SOURCE DATA Block Start

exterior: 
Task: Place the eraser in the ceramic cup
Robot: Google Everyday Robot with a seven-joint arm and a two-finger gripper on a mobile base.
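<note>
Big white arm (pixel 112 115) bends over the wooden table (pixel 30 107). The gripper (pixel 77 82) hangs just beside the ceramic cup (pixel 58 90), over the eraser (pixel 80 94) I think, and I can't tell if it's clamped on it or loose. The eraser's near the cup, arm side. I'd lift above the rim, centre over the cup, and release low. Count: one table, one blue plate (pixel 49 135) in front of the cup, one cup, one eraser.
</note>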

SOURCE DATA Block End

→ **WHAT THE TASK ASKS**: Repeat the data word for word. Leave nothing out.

→ **RESPONSE BOX**:
exterior: 
Task: Place the eraser in the ceramic cup
Robot: Google Everyday Robot with a seven-joint arm and a two-finger gripper on a mobile base.
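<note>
Big white arm (pixel 112 115) bends over the wooden table (pixel 30 107). The gripper (pixel 77 82) hangs just beside the ceramic cup (pixel 58 90), over the eraser (pixel 80 94) I think, and I can't tell if it's clamped on it or loose. The eraser's near the cup, arm side. I'd lift above the rim, centre over the cup, and release low. Count: one table, one blue plate (pixel 49 135) in front of the cup, one cup, one eraser.
</note>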

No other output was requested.